I promise I’ve tried searching, but every single question I find ends up having some criteria unstated or violated that makes the answer insufficient for me.

I’m sending a list to a Python script. That list will be stored somewhere, but I want to minimize writes (this is on a remote service and I get charged for each write).

listNew = ["some", "list", "sent", "in", "that", "may", "be", "different", "later", "some"]
listPrevious = ["some", "some", "list", "that", "was", "saved", "previously"]

(Please don’t get distracted by their being strings; my list actually contains ints.)

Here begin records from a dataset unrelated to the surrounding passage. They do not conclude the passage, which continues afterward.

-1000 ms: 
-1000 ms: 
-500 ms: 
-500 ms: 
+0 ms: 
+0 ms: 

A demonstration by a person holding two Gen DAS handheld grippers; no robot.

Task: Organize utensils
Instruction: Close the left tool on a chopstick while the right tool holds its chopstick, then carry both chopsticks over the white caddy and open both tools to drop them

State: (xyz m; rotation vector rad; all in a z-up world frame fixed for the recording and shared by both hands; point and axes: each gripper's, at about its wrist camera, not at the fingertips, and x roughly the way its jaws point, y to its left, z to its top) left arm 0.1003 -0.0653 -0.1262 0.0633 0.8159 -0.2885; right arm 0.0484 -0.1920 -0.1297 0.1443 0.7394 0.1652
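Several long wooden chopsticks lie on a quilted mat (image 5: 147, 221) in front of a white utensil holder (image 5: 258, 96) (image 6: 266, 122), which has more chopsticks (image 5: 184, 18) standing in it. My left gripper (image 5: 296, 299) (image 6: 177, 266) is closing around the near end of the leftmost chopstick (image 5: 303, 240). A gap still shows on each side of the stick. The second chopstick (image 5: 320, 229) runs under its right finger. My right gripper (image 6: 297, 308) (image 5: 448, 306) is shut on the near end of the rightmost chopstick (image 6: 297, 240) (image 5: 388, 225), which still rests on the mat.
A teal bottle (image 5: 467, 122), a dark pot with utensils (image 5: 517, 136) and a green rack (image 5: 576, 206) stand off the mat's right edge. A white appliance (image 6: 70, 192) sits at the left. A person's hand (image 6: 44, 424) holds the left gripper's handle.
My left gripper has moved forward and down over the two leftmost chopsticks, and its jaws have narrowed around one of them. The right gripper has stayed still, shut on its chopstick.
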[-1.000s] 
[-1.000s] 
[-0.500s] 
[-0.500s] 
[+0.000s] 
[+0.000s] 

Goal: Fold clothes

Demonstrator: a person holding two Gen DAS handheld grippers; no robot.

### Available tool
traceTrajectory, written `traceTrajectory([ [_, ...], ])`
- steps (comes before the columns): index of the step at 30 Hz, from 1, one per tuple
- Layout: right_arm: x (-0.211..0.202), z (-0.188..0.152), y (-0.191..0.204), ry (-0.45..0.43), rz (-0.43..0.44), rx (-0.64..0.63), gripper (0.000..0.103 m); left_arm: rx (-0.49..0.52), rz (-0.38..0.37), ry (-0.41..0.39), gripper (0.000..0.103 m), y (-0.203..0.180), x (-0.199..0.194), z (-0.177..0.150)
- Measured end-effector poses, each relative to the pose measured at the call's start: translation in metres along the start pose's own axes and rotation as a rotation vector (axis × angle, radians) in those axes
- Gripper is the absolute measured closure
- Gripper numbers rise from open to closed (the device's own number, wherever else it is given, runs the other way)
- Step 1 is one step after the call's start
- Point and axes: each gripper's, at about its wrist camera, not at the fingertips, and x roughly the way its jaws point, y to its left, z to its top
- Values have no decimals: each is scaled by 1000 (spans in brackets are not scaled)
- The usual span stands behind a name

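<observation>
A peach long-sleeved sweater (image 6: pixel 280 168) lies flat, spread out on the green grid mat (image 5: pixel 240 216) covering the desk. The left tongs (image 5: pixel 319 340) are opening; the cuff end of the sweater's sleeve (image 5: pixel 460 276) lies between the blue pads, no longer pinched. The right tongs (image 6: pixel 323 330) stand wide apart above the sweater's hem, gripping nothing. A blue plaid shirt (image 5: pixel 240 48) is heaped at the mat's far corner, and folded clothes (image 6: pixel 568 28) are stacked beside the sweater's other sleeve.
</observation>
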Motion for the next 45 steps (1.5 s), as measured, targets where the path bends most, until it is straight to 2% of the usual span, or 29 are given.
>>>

The simple, basic algorithm is to iterate both lists on an index-by-index basis. If the items are the same, I don’t need to write; boom, money saved. The data ultimately saved, however, should be listNew.

In other languages, I could directly reference elements by index.

for (int i = 0; i < listNew.length; i++) {
    // Have we exceeded the previous list's length? Time to just write data in.
    if (listPrevious[i] == null)
        listPrevious.append(listNew[i]);
        continue;

    if (listNew[i] != listPrevious[i])
        listPrevious[i] = listNew[i]
}

Unfortunately, what I’ve found in looping techniques and list methods doesn’t provide:

1. the means to get elements by index without removing it (pop method), nor

2. the means to get the index of an element by exact value and positioning, since I have duplicates (in the above code, using
   list.index(“some”) would return the first index in listPrevious
   though I’m actually looking at the last element in listNew), nor

3. the means to iterate through my lists beyond the length of one of the lists (zip() doesn’t iterate beyond the length of the smaller list, it seems).

Any ideas on how I should handle this? One of those three criteria were always violated in some way when I searched through previous questions.

I’m trying to avoid a solution like the following, by the way, which is also among the marked solutions in other questions.

for newitem in listNew
    for olditem in listPrevious
        if newitem != olditem
            # save the newitem

That compares the element from listNew with every single element in listPrevious, which is inefficient. I just need to know if it matches at the same index in the other list.

——- By Comment Request

Input: 2 lists, listNew and listPrevious. Another example

• listNew = [100, 500, 200, 200, 100, 50, 700]
• listPrevious = [100, 500, 200, 400, 400, 50]

Output: listPrevious is now listNew without having to overwrite elements that were the same.

listPrevious = [100, 500, 200, 200, 100, 50, 700]

• did not require writes: [100, 500, 200, _, , 50, __] <- 4 writes saved

• did require writes : [_, , __, 200, 100, __, 700] <- 3 writes executed, not .length writes executed!